* _SOURCE DATA_:
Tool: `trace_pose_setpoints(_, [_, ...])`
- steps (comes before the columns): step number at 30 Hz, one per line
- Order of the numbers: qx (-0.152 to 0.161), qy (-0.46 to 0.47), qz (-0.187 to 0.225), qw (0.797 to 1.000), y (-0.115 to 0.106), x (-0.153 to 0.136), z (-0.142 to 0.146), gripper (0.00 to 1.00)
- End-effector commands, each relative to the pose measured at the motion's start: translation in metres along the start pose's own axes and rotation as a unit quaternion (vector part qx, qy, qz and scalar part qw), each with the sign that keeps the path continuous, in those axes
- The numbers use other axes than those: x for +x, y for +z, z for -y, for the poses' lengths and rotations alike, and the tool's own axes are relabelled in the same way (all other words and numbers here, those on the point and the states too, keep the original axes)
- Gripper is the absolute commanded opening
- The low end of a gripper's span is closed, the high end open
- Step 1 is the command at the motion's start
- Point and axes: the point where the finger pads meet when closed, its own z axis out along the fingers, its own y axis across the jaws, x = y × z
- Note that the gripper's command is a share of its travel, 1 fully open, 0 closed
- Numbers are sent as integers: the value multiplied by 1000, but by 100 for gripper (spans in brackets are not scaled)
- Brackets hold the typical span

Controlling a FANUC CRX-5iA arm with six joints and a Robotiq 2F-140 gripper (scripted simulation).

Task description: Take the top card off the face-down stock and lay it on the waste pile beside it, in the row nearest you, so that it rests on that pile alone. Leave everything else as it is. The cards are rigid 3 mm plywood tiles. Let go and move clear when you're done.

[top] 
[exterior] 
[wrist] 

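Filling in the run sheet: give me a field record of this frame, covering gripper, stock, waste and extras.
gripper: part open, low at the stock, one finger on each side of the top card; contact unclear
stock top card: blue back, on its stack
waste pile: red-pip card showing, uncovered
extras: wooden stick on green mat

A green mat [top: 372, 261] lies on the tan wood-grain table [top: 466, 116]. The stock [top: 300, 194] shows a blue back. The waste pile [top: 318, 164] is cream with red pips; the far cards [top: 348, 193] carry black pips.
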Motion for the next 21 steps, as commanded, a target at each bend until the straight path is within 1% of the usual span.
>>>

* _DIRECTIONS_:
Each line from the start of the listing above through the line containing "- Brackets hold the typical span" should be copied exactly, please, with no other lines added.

* _TASK ANSWER_:
Tool: `trace_pose_setpoints(_, [_, ...])`
- steps (comes before the columns): step number at 30 Hz, one per line
- Order of the numbers: qx (-0.152 to 0.161), qy (-0.46 to 0.47), qz (-0.187 to 0.225), qw (0.797 to 1.000), y (-0.115 to 0.106), x (-0.153 to 0.136), z (-0.142 to 0.146), gripper (0.00 to 1.00)
- End-effector commands, each relative to the pose measured at the motion's start: translation in metres along the start pose's own axes and rotation as a unit quaternion (vector part qx, qy, qz and scalar part qw), each with the sign that keeps the path continuous, in those axes
- The numbers use other axes than those: x for +x, y for +z, z for -y, for the poses' lengths and rotations alike, and the tool's own axes are relabelled in the same way (all other words and numbers here, those on the point and the states too, keep the original axes)
- Gripper is the absolute commanded opening
- The low end of a gripper's span is closed, the high end open
- Step 1 is the command at the motion's start
- Point and axes: the point where the finger pads meet when closed, its own z axis out along the fingers, its own y axis across the jaws, x = y × z
- Note that the gripper's command is a share of its travel, 1 fully open, 0 closed
- Numbers are sent as integers: the value multiplied by 1000, but by 100 for gripper (spans in brackets are not scaled)
- Brackets hold the typical span

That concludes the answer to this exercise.